Using them feels very eyeballish. I don't get why no one has developed an adjustment variable that includes things like TOI, cf, scf. It seems like such an obvious thing to do (though a ton of work, no doubt).
With and without are reasonably good for individual/line impacts (but still have big blind spots).
never understimate the ego angle. they don't actually want to find it, they would prefer that it didn't matter.
1. cf% was a huge breakthrough, and was very powerful, and seemed like the better way to describe player quality - so it was only natural to then try and measure QOC using cf% as well. this naturally ended up indicating that qoc had little impact....but only because it was circular - I.e. if we are suggesting cf% can be warped by qoc, then measuring qoc by cf% is self defeating and cancels itself out, as it will view players with high cf% in easy usage as "better competiton" than players with lower cf% in much tougher usage.

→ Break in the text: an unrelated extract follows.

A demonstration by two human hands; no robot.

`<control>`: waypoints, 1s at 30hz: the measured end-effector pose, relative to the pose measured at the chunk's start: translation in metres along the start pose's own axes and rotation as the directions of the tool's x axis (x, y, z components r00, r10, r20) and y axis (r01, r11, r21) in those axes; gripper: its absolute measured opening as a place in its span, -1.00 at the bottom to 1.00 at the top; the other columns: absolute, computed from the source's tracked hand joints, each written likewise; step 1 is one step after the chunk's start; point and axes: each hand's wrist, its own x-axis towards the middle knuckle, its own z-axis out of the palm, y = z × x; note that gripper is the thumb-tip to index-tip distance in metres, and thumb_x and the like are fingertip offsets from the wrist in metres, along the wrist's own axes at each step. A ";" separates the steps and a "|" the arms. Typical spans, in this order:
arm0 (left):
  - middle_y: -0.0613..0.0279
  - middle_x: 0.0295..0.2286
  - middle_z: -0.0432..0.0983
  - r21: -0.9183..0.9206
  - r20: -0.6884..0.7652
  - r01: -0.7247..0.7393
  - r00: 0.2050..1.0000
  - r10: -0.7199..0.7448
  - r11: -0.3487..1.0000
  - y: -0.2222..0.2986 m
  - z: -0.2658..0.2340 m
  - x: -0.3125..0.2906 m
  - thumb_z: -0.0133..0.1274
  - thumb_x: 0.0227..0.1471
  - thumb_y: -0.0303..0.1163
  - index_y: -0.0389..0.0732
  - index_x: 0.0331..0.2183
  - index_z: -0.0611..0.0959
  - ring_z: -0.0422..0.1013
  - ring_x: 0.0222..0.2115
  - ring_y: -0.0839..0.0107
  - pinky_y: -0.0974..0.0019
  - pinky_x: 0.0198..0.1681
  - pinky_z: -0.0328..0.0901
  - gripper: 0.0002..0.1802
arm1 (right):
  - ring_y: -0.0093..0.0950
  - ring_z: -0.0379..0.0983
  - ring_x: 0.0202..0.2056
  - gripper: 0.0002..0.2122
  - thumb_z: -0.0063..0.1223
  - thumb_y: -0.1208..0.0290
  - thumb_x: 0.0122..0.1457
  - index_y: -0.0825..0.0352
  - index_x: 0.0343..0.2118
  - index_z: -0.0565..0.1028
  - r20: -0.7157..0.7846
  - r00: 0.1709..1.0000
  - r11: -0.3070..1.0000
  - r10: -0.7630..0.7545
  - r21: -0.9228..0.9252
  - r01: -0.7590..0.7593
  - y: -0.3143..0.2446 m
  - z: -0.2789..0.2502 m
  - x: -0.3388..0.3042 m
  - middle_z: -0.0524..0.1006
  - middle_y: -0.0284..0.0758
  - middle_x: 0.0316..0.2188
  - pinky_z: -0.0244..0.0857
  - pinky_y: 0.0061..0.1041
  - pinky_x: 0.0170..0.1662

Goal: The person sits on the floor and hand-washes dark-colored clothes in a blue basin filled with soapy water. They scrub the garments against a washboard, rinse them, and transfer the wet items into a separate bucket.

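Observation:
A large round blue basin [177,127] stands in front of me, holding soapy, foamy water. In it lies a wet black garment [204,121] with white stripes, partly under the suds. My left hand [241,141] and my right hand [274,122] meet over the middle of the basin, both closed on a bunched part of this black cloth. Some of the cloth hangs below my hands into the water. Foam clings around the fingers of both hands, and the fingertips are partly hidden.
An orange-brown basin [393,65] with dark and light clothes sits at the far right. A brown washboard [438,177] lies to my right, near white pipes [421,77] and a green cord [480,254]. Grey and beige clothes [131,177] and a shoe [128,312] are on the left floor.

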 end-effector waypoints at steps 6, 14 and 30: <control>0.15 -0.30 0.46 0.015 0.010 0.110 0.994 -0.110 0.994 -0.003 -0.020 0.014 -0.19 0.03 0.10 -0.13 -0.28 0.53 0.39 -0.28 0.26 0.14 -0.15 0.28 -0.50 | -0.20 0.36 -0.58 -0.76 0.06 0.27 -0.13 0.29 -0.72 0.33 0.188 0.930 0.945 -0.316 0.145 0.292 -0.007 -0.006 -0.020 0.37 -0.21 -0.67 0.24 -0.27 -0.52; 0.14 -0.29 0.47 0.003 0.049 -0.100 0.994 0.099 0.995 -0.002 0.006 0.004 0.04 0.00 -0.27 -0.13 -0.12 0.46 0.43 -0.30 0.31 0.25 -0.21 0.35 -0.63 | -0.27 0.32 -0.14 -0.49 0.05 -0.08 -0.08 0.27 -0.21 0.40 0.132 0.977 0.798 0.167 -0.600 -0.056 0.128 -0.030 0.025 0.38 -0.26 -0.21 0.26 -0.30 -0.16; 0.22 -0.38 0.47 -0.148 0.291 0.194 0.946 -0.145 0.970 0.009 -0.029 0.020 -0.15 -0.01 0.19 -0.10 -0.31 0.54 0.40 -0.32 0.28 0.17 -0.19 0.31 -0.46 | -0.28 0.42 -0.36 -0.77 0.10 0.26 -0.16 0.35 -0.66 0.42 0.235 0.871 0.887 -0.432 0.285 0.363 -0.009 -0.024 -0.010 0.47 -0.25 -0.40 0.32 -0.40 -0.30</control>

2.half the fun in analytics was outsmarting the hockey people. pointing out when they were stupidly playing bad players in top roles and good players in minor roles. most of the great success in early analytics was based on finding all the overrated overplayed guys (hello big slow slugs) and underrated underplayed guys (hi there small speedy guys). after doing this over and over with great success, it's naturally very hard to then go back and want to believe that coaching/management decisions like TOI could be a useful indicator of player value. it went against everything they had figured out to that point. so they naturally resisted it.

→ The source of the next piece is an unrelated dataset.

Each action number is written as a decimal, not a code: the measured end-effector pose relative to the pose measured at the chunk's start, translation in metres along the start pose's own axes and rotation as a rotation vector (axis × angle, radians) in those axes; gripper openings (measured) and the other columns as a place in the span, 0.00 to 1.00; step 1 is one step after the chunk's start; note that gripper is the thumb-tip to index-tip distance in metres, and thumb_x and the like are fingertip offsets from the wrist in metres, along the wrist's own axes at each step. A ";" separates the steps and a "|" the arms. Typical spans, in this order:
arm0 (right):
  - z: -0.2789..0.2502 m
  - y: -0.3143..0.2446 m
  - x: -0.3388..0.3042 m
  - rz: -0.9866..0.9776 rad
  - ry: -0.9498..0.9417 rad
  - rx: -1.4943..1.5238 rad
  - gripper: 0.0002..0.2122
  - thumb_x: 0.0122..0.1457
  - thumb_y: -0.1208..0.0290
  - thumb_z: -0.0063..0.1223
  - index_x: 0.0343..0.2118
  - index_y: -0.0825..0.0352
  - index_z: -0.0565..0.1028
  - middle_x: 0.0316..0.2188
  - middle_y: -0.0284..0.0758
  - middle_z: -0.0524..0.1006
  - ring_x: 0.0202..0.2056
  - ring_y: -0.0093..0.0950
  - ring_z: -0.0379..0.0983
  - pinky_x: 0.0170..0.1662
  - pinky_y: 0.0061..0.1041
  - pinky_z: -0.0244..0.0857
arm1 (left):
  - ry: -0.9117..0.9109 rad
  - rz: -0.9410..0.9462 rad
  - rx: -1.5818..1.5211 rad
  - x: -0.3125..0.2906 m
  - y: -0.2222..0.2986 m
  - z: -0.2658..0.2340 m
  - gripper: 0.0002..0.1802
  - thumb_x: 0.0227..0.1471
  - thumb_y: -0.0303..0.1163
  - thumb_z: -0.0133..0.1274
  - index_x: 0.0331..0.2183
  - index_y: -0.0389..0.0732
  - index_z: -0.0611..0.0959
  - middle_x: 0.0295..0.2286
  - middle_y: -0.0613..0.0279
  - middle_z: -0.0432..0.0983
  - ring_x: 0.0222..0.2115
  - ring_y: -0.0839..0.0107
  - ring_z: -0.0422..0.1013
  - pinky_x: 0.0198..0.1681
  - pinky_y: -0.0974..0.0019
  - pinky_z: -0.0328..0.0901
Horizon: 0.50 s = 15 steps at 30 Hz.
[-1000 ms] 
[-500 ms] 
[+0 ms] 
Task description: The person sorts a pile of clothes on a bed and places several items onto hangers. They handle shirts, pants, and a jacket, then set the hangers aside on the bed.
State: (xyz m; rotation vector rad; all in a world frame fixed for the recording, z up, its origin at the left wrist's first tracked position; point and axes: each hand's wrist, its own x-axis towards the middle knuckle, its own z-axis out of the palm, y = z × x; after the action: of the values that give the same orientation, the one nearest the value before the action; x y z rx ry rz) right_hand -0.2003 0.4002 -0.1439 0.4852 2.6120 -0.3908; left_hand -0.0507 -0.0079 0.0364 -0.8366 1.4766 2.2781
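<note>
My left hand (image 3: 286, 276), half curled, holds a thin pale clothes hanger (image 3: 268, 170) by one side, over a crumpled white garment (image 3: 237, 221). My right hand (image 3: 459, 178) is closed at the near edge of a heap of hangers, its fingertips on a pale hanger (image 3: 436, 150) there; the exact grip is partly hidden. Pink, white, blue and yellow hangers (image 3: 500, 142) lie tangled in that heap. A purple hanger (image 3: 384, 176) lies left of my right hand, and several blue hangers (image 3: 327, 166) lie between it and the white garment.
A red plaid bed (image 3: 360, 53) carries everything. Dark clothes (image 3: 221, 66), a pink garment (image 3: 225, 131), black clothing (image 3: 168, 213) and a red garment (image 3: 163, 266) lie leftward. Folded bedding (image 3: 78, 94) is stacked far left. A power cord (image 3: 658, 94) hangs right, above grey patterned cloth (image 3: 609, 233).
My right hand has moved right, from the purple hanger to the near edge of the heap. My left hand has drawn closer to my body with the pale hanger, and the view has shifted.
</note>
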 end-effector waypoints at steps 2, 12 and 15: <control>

3.And now, even though they have started to appreciate indirect measures like TOI (partly because the league has started to appreciate the analytics in their TOI distributions), they still naturally lean more to dismissing it than to endorsing it...or even fully exploring it. So even though they have found some correlation with TOIqoc, they are more eager to endorse ways of dismissing it - so when their first stab at using straight TOIqoc shows them a small enough correlation that they don't have to worry about it much, then they are happy to leave it there without further testing. So at this point, we're at a stage when TOIqoc has been looked at without though thinking about what it actually means. We know TOI can only ever be a proxy for quality, yet the experiments so far have taken it as an actual measure or quality - I.e. that if your opponent's average 16mpg they are literally 33% better than opponents that average 12mpg. Myself, I think that's obviously not the case - McDavids are more than 33% better than Browns....more like 333% better. But for obvious reasons ice time cannot be distributed by actual player quality. So I'm pretty sure when the some analytics guy actually stops trying to dismiss TOIqoc and starts really trying to work through it, I'm pretty sure they'll get there.
but as for the qot v qoc - again, I think the relative stats do a decent job of giving us something to at least eyeball adjust the raw numbers for team/teammate effects. in my mind I am always balancing the % and rel stats to try and get a better idea of what they're actually doing out there, and then I try to add in the qoc in equal share too.